**Instructions for the task:** Please return only the lines from the one holding "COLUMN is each" through the one holding "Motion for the", exactly as they appear in the records below, both ends included.

══ Dataset excerpts

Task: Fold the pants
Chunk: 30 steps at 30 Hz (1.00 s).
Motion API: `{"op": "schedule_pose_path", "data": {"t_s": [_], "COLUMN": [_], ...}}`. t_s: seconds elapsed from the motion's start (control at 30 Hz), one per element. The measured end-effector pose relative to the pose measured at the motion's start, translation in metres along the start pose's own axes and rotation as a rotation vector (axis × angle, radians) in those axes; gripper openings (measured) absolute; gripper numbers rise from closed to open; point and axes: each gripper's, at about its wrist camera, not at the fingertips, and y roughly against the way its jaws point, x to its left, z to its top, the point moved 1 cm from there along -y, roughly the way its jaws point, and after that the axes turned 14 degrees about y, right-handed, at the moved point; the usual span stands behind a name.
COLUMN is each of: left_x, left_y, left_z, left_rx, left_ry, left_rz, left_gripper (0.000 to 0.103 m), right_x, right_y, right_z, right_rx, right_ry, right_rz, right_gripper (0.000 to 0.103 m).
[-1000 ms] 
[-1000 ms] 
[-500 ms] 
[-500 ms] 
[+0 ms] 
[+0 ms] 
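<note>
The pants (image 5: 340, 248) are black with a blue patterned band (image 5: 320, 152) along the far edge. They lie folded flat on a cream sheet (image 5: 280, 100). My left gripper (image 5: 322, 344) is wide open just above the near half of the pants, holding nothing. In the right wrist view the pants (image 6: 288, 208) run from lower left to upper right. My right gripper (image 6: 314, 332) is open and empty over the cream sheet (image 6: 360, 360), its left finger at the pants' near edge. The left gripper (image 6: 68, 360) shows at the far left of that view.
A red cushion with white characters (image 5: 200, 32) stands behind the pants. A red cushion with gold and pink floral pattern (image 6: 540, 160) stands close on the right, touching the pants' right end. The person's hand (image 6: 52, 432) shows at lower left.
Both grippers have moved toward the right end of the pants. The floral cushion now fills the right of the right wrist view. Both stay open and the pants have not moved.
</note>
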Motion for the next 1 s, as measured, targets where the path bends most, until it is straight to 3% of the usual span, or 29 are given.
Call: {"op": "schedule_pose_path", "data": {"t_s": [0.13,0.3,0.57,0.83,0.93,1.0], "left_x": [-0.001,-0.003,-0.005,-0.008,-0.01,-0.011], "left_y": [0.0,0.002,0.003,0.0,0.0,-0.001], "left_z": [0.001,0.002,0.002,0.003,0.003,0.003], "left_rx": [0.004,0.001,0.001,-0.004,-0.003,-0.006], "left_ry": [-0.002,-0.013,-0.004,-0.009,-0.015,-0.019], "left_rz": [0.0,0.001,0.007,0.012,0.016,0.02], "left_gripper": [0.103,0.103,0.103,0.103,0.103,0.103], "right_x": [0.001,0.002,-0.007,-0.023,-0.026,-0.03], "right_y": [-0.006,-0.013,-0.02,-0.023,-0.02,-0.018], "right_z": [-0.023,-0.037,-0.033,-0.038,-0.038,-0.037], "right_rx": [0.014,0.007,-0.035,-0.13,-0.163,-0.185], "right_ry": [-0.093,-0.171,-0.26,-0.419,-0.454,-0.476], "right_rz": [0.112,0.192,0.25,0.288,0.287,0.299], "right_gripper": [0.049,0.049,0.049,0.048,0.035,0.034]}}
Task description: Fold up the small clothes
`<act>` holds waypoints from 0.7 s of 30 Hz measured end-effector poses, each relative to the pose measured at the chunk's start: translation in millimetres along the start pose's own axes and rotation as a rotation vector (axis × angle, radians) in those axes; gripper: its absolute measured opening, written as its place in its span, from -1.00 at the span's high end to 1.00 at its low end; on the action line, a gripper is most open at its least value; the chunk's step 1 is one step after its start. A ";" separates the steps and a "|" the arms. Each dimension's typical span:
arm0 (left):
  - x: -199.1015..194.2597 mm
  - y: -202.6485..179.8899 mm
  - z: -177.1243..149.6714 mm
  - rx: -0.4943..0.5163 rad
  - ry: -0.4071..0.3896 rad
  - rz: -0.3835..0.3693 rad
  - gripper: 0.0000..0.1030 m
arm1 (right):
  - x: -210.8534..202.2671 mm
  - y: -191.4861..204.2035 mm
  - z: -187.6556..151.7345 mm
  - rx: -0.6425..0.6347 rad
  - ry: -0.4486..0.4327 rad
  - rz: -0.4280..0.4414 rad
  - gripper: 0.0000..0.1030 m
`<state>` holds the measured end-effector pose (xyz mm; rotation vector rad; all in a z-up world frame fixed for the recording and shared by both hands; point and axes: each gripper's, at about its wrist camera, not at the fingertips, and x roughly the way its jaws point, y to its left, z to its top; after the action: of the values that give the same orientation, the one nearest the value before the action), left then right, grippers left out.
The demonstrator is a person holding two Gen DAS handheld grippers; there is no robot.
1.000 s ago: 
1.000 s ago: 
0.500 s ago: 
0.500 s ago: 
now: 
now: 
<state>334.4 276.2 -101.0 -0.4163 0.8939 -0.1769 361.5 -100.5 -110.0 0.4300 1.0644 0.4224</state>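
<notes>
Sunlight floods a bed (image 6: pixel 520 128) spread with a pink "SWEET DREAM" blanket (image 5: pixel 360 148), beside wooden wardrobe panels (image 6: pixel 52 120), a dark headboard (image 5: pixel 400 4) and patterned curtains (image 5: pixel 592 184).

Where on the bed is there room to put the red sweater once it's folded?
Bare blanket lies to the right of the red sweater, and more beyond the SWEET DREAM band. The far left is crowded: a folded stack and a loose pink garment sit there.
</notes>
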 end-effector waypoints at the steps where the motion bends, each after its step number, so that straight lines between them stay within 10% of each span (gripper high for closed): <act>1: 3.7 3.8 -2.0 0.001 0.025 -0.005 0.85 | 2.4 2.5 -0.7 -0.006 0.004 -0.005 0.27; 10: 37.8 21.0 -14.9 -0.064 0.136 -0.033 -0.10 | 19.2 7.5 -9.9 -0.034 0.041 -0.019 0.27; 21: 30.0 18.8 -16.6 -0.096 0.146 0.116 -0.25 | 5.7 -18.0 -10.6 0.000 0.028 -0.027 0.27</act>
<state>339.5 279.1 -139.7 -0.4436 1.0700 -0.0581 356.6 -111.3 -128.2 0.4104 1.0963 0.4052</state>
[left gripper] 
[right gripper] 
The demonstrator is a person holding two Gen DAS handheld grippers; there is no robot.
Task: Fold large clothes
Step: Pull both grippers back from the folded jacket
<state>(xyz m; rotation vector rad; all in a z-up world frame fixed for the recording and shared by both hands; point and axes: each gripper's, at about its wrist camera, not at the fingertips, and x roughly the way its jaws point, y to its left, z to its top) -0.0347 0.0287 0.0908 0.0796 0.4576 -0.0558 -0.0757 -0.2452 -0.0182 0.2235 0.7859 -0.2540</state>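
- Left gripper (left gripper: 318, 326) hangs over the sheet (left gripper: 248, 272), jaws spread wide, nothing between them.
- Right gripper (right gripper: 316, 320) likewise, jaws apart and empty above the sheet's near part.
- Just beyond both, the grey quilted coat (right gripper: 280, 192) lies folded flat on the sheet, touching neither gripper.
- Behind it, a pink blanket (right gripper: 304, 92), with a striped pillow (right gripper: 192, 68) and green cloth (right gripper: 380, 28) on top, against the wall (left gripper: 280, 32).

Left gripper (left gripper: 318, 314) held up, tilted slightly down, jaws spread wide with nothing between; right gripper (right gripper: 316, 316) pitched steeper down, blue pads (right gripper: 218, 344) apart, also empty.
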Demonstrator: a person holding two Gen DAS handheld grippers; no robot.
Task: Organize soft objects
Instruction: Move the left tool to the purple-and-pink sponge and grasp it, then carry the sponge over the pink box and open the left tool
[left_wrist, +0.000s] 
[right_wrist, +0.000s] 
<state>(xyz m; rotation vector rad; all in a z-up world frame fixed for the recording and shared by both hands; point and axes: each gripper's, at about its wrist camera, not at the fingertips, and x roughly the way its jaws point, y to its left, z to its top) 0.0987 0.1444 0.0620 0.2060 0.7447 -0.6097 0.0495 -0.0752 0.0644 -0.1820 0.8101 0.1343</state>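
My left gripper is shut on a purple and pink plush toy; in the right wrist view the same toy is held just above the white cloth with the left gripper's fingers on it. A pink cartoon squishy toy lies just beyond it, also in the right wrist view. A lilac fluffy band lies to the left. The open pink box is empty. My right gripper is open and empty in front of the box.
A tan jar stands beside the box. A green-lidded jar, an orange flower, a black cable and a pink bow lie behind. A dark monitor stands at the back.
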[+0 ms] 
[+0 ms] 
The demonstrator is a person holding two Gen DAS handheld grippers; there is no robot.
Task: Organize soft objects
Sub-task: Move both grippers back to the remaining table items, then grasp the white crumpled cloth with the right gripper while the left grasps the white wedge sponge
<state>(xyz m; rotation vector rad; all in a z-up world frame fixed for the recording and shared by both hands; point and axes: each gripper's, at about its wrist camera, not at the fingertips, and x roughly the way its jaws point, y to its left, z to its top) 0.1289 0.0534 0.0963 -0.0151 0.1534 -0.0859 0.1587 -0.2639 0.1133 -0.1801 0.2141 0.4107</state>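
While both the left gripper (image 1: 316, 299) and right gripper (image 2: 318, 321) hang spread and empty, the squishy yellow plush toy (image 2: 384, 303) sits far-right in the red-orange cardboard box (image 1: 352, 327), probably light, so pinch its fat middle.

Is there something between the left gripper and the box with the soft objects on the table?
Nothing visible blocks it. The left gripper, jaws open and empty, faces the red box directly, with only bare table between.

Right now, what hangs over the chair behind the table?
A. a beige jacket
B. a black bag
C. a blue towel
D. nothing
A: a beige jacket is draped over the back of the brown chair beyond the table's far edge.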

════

**Solution:**
COLUMN is each of: left_x, left_y, left_z, left_rx, left_ry, left_rz, left_gripper (0.000 to 0.103 m), right_x, right_y, right_z, right_rx, right_ry, right_rz, right_gripper (0.000 to 0.103 m).
[-1000 ms] 
[-1000 ms] 
[-500 ms] 
[-500 ms] 
[+0 ms] 
[+0 ms] 
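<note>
The pants (image 5: 340, 248) are black with a blue patterned band (image 5: 320, 152) along the far edge. They lie folded flat on a cream sheet (image 5: 280, 100). My left gripper (image 5: 322, 344) is wide open just above the near half of the pants, holding nothing. In the right wrist view the pants (image 6: 288, 208) run from lower left to upper right. My right gripper (image 6: 314, 332) is open and empty over the cream sheet (image 6: 360, 360), its left finger at the pants' near edge. The left gripper (image 6: 68, 360) shows at the far left of that view.
A red cushion with white characters (image 5: 200, 32) stands behind the pants. A red cushion with gold and pink floral pattern (image 6: 540, 160) stands close on the right, touching the pants' right end. The person's hand (image 6: 52, 432) shows at lower left.
Both grippers have moved toward the right end of the pants. The floral cushion now fills the right of the right wrist view. Both stay open and the pants have not moved.
</note>
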Motion for the next 1 s, as measured, targets where the path bends most, until it is straight to 3% of the usual span, or 29 are given.

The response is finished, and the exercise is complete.